### [AIM OF THE TASK]
Word for word, restate each entry in the listing below.

····················

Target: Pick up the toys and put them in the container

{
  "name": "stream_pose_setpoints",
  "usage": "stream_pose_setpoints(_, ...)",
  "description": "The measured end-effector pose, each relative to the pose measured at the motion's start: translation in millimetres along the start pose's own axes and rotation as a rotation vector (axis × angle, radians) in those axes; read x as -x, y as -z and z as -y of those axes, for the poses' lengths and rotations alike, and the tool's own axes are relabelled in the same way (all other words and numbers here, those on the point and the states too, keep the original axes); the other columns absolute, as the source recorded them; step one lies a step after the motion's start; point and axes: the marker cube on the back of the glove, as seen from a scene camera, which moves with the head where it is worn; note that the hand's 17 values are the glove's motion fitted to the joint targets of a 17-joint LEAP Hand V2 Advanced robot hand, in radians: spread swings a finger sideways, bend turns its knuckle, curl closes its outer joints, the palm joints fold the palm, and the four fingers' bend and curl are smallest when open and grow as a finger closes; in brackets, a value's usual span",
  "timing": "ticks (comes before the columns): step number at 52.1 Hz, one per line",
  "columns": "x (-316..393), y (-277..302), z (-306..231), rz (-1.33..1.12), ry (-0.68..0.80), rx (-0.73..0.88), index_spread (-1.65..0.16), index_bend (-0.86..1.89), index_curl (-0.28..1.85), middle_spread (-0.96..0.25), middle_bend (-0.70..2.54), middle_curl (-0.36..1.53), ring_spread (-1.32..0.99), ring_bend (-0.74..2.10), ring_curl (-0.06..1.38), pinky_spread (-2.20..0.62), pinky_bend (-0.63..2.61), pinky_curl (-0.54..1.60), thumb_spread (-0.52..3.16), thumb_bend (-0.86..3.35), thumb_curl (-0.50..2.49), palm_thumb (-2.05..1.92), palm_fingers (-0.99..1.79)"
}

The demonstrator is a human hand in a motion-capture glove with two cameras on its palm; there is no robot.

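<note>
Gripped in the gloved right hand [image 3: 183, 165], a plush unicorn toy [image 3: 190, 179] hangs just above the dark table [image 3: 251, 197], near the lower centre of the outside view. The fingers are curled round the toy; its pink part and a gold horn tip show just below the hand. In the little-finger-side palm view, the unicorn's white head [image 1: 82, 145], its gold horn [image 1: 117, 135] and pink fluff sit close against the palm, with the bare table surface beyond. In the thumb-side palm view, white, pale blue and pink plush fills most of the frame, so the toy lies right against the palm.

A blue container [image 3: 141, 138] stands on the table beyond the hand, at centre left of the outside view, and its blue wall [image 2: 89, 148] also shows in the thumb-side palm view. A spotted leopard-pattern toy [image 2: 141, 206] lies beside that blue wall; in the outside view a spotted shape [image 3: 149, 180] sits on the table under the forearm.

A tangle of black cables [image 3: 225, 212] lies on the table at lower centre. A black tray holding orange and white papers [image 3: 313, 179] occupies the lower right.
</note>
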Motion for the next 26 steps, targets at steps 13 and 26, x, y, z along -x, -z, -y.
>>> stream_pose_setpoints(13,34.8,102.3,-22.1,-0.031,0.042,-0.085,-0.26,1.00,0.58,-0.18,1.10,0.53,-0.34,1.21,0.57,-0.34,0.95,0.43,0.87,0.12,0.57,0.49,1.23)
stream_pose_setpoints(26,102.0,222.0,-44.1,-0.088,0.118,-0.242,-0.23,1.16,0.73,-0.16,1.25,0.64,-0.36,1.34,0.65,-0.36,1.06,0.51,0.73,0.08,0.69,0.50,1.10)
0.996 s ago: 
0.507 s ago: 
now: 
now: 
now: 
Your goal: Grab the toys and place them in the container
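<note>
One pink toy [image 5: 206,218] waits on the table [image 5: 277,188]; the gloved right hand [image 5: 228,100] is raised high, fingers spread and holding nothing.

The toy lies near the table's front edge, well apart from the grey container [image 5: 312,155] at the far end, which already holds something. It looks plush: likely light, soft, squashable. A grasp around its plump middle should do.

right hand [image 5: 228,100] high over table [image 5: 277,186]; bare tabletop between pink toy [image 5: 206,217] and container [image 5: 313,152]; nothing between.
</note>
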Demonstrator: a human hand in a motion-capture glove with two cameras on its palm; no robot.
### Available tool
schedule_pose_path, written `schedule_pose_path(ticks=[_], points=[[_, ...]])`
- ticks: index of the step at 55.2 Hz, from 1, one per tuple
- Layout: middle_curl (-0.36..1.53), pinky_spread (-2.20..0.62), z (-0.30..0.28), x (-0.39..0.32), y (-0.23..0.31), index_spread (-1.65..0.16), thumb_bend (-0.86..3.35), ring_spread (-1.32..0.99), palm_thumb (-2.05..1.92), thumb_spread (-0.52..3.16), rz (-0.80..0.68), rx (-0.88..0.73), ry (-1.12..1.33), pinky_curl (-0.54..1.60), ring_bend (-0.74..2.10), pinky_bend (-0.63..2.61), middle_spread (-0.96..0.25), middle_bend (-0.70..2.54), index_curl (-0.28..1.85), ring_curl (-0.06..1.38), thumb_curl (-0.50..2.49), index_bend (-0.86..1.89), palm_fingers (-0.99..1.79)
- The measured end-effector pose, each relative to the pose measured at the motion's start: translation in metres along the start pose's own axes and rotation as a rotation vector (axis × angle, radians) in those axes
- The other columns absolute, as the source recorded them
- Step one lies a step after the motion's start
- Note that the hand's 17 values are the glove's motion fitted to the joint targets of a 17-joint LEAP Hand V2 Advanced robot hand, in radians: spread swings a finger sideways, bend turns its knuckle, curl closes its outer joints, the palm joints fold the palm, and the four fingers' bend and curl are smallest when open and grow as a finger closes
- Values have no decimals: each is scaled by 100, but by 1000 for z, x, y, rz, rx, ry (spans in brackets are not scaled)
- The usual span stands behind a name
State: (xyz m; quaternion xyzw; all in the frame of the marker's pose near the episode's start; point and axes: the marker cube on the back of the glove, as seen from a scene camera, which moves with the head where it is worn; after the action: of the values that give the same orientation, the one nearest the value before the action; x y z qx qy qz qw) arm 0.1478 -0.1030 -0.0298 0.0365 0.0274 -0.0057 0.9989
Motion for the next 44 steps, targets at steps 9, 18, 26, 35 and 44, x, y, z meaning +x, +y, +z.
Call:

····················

### [RESULT]
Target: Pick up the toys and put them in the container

{
  "name": "stream_pose_setpoints",
  "usage": "stream_pose_setpoints(_, ...)",
  "description": "The measured end-effector pose, each relative to the pose measured at the motion's start: translation in millimetres along the start pose's own axes and rotation as a rotation vector (axis × angle, radians) in those axes; read x as -x, y as -z and z as -y of those axes, for the poses' lengths and rotations alike, and the tool's own axes are relabelled in the same way (all other words and numbers here, those on the point and the states too, keep the original axes); the other columns absolute, as the source recorded them; step one lies a step after the motion's start; point and axes: the marker cube on the back of the glove, as seen from a scene camera, which moves with the head where it is worn; note that the hand's 17 values are the glove's motion fitted to the joint targets of a 17-joint LEAP Hand V2 Advanced robot hand, in radians: spread swings a finger sideways, bend turns its knuckle, curl closes its outer joints, the palm joints fold the palm, and the four fingers' bend and curl are smallest when open and grow as a finger closes; in brackets, a value's usual span",
  "timing": "ticks (comes before the columns): step number at 52.1 Hz, one per line",
  "columns": "x (-316..393), y (-277..302), z (-306..231), rz (-1.33..1.12), ry (-0.68..0.80), rx (-0.73..0.88), index_spread (-1.65..0.16), index_bend (-0.86..1.89), index_curl (-0.28..1.85), middle_spread (-0.96..0.25), middle_bend (-0.70..2.54), middle_curl (-0.36..1.53), ring_spread (-1.32..0.99), ring_bend (-0.74..2.10), ring_curl (-0.06..1.38), pinky_spread (-2.20..0.62), pinky_bend (-0.63..2.61), pinky_curl (-0.54..1.60), thumb_spread (-0.52..3.16), thumb_bend (-0.86..3.35), thumb_curl (-0.50..2.49), palm_thumb (-2.05..1.92), palm_fingers (-0.99..1.79)"
}

The demonstrator is a human hand in a motion-capture glove with two cameras on its palm; there is no robot.

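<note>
Gripped in the gloved right hand [image 3: 183, 165], a plush unicorn toy [image 3: 190, 179] hangs just above the dark table [image 3: 251, 197], near the lower centre of the outside view. The fingers are curled round the toy; its pink part and a gold horn tip show just below the hand. In the little-finger-side palm view, the unicorn's white head [image 1: 82, 145], its gold horn [image 1: 117, 135] and pink fluff sit close against the palm, with the bare table surface beyond. In the thumb-side palm view, white, pale blue and pink plush fills most of the frame, so the toy lies right against the palm.

A blue container [image 3: 141, 138] stands on the table beyond the hand, at centre left of the outside view, and its blue wall [image 2: 89, 148] also shows in the thumb-side palm view. A spotted leopard-pattern toy [image 2: 141, 206] lies beside that blue wall; in the outside view a spotted shape [image 3: 149, 180] sits on the table under the forearm.

A tangle of black cables [image 3: 225, 212] lies on the table at lower centre. A black tray holding orange and white papers [image 3: 313, 179] occupies the lower right.
</note>
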Motion for the next 26 steps, targets at steps 13 and 26, x, y, z along -x, -z, -y.
>>> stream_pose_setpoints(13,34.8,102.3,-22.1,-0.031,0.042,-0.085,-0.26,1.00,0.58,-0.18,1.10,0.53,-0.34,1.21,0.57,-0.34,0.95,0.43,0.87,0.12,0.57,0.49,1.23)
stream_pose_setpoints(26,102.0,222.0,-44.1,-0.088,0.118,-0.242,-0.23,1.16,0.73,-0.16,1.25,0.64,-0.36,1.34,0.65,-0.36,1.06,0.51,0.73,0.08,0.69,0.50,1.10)
0.996 s ago: 
0.507 s ago: 
now: 
now: 
now: 
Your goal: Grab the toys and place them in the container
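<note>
One pink toy [image 5: 206,218] waits on the table [image 5: 277,188]; the gloved right hand [image 5: 228,100] is raised high, fingers spread and holding nothing.

The toy lies near the table's front edge, well apart from the grey container [image 5: 312,155] at the far end, which already holds something. It looks plush: likely light, soft, squashable. A grasp around its plump middle should do.

right hand [image 5: 228,100] high over table [image 5: 277,186]; bare tabletop between pink toy [image 5: 206,217] and container [image 5: 313,152]; nothing between.
</note>
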Demonstrator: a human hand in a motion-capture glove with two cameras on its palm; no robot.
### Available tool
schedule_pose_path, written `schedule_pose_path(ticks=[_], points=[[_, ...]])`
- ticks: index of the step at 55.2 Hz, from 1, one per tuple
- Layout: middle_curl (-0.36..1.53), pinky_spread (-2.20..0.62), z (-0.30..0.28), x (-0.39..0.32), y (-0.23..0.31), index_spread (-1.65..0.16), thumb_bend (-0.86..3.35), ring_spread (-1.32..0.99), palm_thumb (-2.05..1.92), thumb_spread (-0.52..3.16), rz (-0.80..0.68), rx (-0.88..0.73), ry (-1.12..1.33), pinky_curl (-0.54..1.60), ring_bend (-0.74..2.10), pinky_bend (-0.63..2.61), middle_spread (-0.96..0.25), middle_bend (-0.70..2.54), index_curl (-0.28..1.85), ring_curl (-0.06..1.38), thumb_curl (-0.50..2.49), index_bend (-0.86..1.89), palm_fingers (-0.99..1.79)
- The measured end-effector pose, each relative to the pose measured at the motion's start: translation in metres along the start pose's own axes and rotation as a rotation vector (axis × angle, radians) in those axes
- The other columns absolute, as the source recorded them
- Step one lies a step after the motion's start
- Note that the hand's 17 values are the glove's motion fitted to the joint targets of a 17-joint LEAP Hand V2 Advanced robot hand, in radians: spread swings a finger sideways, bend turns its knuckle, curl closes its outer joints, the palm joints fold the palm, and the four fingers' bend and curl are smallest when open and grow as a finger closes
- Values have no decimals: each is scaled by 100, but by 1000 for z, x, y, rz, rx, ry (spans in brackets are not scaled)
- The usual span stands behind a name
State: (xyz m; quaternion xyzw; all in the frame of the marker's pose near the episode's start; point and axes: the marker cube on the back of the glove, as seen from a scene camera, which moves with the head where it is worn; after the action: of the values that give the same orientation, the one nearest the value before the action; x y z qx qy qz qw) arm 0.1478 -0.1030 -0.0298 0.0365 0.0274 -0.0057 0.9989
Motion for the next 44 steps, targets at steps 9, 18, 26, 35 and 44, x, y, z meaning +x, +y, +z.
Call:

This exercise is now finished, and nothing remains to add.